Dependency-aware deletion order (Important)

  • Consider ClusterProfile's dependsOn, execute deletion in reverse dependency order (delete dependents last).
    Example: If a depends on b → Delete in order ab.
  • Implementation builds a DAG among ClusterProfiles for the target cluster and processes in reverse topological order.

Controller behavior (high-level)

  1. Detect Cluster with metadata.deletionTimestamp and enumerate associated ClusterProfiles.
  2. Analyze dependsOn and sort in reverse topological order (dependents last).
  3. Apply clusterDeletionBehavior in sorted order:
    • LeavePolicies → Leave in place
    • RemovePolicies → Best-effort deletion (no Hook blocking / async progress)
    • EnforceRemovePolicies → Wait for completion with Hook coordination (BeforeClusterDelete/retryAfterSeconds)
  4. Reflect progress/results in ClusterSummary / status.conditions.
  5. Backward compatibility: Unspecified defaults to RemovePolicies.

Examples

Best-effort deletion (default/non-blocking)

apiVersion: config.projectsveltos.io/v1beta1
kind: ClusterProfile
metadata:
  name: cleanup-on-delete
spec:
  clusterSelector:
    matchLabels: { env: prod }
  stopMatchingBehavior: RemovePolicies
  clusterDeletionBehavior: RemovePolicies

Ensure deletion (block with Hook)

apiVersion: config.projectsveltos.io/v1beta1
kind: ClusterProfile
metadata:
  name: strict-cleanup
spec:
  clusterSelector:
    matchLabels: { env: prod }
  stopMatchingBehavior: RemovePolicies
  clusterDeletionBehavior: EnforceRemovePolicies

Reference Information

CAPI Runtime Hook (BeforeClusterDelete) Key Points

CAPI's Runtime SDK provides extensions (Runtime Extensions) that can hook into cluster lifecycle.
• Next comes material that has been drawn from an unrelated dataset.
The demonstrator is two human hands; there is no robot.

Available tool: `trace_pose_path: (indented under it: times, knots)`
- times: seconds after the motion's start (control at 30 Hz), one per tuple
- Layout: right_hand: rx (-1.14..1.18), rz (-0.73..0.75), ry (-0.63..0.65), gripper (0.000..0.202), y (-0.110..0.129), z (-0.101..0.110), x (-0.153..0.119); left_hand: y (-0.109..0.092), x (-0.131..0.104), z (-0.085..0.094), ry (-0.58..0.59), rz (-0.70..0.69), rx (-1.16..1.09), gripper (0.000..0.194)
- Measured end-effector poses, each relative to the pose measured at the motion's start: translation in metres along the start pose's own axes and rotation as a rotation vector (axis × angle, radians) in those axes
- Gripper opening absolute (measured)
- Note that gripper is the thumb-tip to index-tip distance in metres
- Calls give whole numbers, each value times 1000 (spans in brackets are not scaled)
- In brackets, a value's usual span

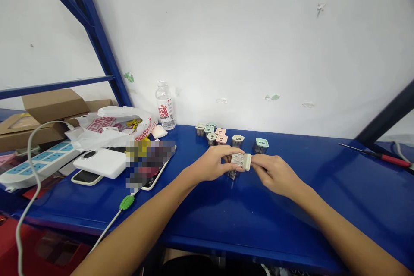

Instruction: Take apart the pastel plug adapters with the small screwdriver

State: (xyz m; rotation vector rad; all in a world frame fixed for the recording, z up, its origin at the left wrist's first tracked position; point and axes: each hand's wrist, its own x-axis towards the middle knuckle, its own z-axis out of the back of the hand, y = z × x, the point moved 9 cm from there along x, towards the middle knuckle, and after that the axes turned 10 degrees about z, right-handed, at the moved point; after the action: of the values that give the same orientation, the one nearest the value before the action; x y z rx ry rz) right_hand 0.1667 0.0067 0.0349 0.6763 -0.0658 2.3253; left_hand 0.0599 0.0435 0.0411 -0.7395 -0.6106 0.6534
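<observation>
My left hand (215, 163) is closed around a small clear pencil sharpener (238, 159) with a cream top, held on its side over the blue table. My right hand (273, 172) has its fingers pinched together at the cream end; whether they hold anything more is hidden. Just below the held sharpener, another clear piece (233, 174) partly shows. Behind my hands stand several small sharpeners in a cluster, among them a pink one (221, 139) and a green one (209, 129). A cream one (237, 139) and a mint one (261, 145) stand apart from them.
On the blue table (220, 224) at the left are a phone (157, 174), a white power bank (101, 163), a power strip (48, 161), plastic bags (106, 127) and a cardboard box (54, 103). A bottle (165, 105) stands near the wall. A red-handled screwdriver (394, 160) lies right.
</observation>
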Motion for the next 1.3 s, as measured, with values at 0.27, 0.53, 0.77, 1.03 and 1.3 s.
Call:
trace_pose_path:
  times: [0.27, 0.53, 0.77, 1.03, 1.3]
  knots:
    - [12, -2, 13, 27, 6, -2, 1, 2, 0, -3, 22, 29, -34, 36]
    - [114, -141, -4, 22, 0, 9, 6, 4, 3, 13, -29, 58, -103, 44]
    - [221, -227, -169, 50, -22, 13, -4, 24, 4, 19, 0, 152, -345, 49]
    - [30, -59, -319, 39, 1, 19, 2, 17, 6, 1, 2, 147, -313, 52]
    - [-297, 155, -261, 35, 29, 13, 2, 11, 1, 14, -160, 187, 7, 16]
BeforeClusterDelete is called immediately before cluster deletion starts and can block deletion until add-on cleanup completes (by returning retryAfterSeconds for retry). See Cluster API Book's Lifecycle Hook Runtime Extensions for details.

Runtime Extension is implemented as an HTTPS server, registering handlers (e.g., BeforeClusterDelete). Blocking behavior is achieved simply by returning retryAfterSeconds, causing CAPI to retry. For implementation details, see Cluster API Book's Implementing Runtime Extensions.
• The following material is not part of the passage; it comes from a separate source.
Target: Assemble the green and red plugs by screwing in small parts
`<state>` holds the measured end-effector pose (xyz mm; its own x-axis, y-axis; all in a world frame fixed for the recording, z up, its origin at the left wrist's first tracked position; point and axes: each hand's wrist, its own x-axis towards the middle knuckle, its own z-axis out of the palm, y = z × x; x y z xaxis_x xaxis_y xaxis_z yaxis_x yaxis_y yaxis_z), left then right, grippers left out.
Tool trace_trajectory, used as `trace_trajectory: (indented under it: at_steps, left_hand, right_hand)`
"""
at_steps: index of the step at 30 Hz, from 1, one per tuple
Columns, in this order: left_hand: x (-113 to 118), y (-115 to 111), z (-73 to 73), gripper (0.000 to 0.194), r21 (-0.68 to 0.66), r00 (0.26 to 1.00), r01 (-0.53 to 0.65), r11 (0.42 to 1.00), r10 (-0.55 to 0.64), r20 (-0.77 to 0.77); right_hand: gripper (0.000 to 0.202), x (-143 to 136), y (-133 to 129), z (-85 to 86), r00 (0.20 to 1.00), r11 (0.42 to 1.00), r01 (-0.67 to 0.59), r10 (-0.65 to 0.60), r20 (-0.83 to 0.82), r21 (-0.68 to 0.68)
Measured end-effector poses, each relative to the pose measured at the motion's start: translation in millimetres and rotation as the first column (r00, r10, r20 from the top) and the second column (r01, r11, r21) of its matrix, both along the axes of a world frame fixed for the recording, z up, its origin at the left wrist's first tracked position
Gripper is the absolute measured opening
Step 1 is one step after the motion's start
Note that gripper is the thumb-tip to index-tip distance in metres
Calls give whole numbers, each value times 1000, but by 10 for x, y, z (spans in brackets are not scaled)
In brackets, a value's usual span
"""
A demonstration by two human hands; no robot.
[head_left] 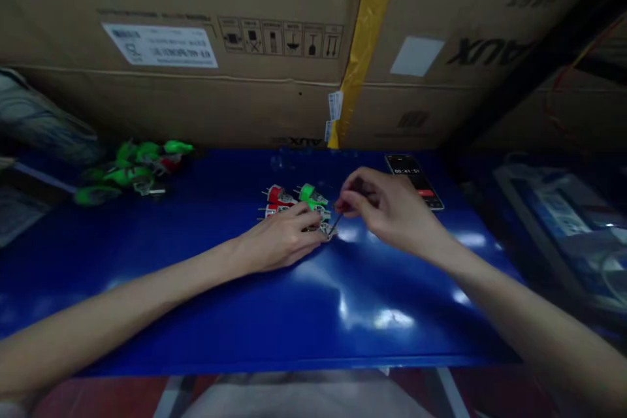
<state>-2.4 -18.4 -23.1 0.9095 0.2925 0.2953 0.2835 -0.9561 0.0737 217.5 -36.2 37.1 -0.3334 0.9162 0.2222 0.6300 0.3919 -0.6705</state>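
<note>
My left hand [287, 238] is closed over a small plug-like piece with a whitish end [327, 230], most of it hidden under the fingers. My right hand [377, 204] pinches a thin dark metal tool [336, 223], whose tip meets that whitish end; its exact kind is too small to make out. Just beyond the left fingers lie a red plug-like piece [279, 194] and a green one [311, 194], both with thin metal pins pointing left. Another red piece [271, 210] is partly covered by my left hand.
A heap of green and red pieces [130, 170] lies at the back left of the blue tabletop [196, 313]. Behind my right hand a phone [416, 183] shows a running timer. Large cardboard boxes [220, 98] wall off the back; clear plastic bags [568, 222] are at the right.
</note>
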Motion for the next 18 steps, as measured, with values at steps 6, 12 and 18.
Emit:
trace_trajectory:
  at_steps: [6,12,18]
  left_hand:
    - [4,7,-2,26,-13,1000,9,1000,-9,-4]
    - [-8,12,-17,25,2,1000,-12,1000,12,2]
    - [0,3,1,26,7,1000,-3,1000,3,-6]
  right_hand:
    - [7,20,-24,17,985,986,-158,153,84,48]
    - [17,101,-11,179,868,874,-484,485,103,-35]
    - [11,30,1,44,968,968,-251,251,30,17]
This design enables implementing "wait until deletion completes" with clusterDeletionBehavior: EnforceRemovePolicies in this proposal. Conversely, RemovePolicies makes Hook immediate success (or unregistered) for async cleanup, achieving non-blocking behavior.

ExtensionConfig Registration Example (CAPI side)

Minimal example of ExtensionConfig to register Runtime Extension to management cluster (Service/TLS prepared separately):

apiVersion: runtime.cluster.x-k8s.io/v1alpha1
kind: ExtensionConfig
metadata:
  name: sveltos-cleanup-gate
  annotations:
    runtime.cluster.x-k8s.io/inject-ca-from-secret: sveltos-cleanup/ext-svc-cert
spec:
  clientConfig:
    service:
      name: sveltos-cleanup-svc    # Runtime Extension Service name
      namespace: sveltos-cleanup   # Deployment namespace
      port: 443
  namespaceSelector:
    matchExpressions:
      - key: kubernetes.io/metadata.name
        operator: In
        values:
          - default                # Example: Apply to Clusters in default namespace

ExtensionConfig declares "which clusters to apply Runtime Extension to". In this example, Hook is enabled for Cluster under default namespace. For detailed configuration, see Cluster API Book's Implementing Runtime Extensions.

Hook Handler Implementation Minimal Code (Go/pseudo)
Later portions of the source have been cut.